[[ EXERCISE DATA open ]]

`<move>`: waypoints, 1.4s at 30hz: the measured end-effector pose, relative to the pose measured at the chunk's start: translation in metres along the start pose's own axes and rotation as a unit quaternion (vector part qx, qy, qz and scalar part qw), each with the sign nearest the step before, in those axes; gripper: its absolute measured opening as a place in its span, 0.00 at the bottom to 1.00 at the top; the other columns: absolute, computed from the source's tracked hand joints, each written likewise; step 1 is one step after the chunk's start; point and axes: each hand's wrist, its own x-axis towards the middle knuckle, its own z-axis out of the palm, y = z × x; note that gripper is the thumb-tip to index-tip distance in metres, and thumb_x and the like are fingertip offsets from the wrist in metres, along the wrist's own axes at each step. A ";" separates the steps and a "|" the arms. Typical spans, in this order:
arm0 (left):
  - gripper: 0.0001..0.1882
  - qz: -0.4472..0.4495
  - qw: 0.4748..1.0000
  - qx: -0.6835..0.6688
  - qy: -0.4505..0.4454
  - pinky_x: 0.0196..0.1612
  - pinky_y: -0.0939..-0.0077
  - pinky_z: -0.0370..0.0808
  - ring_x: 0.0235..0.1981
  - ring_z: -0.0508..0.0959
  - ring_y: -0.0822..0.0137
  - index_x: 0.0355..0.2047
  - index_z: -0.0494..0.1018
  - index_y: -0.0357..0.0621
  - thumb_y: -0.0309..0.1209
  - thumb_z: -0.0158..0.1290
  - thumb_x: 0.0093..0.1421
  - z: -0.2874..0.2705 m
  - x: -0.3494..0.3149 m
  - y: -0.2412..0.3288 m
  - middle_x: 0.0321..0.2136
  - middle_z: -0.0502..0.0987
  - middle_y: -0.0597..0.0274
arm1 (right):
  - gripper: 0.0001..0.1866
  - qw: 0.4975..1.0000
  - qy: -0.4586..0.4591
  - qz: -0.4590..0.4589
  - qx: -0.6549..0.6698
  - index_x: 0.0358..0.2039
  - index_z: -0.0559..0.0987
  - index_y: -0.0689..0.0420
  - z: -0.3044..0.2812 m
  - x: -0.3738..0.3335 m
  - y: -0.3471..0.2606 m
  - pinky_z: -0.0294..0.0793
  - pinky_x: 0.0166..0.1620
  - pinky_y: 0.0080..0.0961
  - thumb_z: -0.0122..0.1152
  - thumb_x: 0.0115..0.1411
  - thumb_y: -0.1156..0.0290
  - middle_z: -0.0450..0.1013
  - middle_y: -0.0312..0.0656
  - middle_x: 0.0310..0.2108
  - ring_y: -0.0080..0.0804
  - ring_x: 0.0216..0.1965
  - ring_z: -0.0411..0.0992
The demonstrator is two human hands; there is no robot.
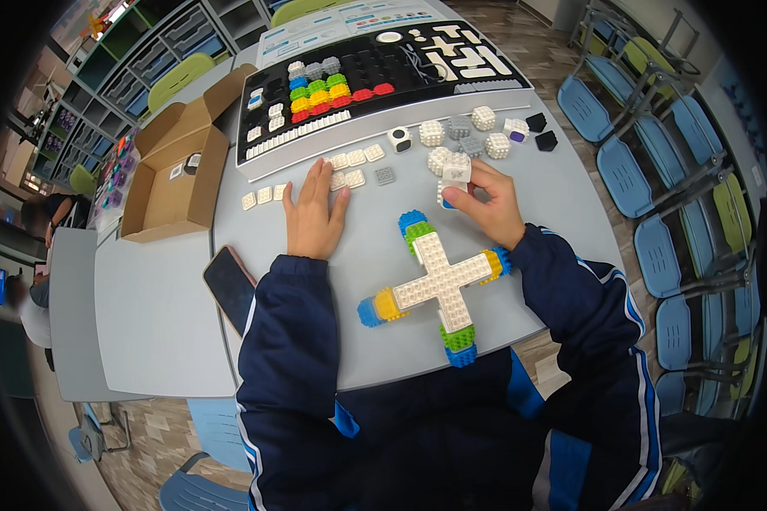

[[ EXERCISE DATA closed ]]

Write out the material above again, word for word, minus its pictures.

`<move>`: waypoints, 1.4s at 30hz: the measured end-effector pose, relative to the pose measured at the chunk's start: translation in metres along the start pose's own axes and rotation as a unit quaternion (vector part qx, qy, qz and scalar part qw), each with the sign nearest the step before, in those axes; gripper: its absolute measured opening as a place in its span, 0.00 at the bottom to 1.00 at the top; the other columns: absolute, computed from the source's tracked hand joints, each written likewise; step 1 is one step after the chunk's start; point and axes: each hand's wrist, its own x-axis towards the middle knuckle, its own z-axis out of the palm, y = z × x; note that gripper is the thumb-tip to index-tip distance in metres, and thumb_x and the like are fingertip offsets from the wrist in metres, along the wrist's own axes at each step. A ";" separates the steps and a "|" the arms. Typical spans, in this order:
arm0 (left):
  - gripper: 0.0001..0.1882
  - qz: -0.4472..0.4495
  - qw: 0.4748..1.0000
  - qx: -0.6835..0.6688
  - qy: -0.4505..0.4454
  - pinky_x: 0.0196..0.1612
  - pinky_y: -0.0939..-0.0077
  - pinky_z: -0.0370..0.0808
  - ring_x: 0.0235..0.1981
  - ring_z: -0.0508..0.0959
  - ring_y: -0.0822..0.0137
  - index_x: 0.0355..0.2047
  - index_z: -0.0494..0.1018
  - index_y: -0.0357..0.0621
  - thumb_y: -0.0309..0.1209
  - thumb_z: -0.0158..0.1290
  - thumb_x: 0.0093..0.1421
  - z: -0.2874..0.2705 m
  - x: -0.3494..0.3149 m
  - y: -0.2412..0.3288 m
  - middle_x: 0.0321..0.2136
  - middle_z: -0.0502..0.0987
  - middle_y: -0.0597..0.0274
arm1 (right):
  - gripper: 0.0001..0.1866
  - qw: 0.4975..1.0000
  - qy: -0.4586..0.4591
  - qz: -0.4590..0.4589
  - qx: -0.6549..0.6698
  - index_x: 0.0358..0.2039
  - index_z: -0.0559..0.0987
  - index_y: -0.0689..0.0420
  - z: -0.3044..0.2812 m
  - x: -0.3738..0.3335 m
  - y: -0.3471..0.2606 m
  - pinky_z: -0.0294..0.0793
  - pinky_x: 0.0166..0.1620
  - pinky_y: 0.0080..0.0961
  - thumb_z: -0.0122..0.1152
  - thumb_x: 0.0115..0.1411
  - thumb_y: -0.1156..0.0290
  - middle_z: -0.0450..0.1013
  - middle_y: -0.0312..0.0656
  - middle_x: 0.0310..0.2108
  - ring_y: -0.0080..0.0804
  - ring_x: 0.0216..0.1965
  - ring_z: -0.0411..0.0992
The demonstrator is two human hands; there is no robot.

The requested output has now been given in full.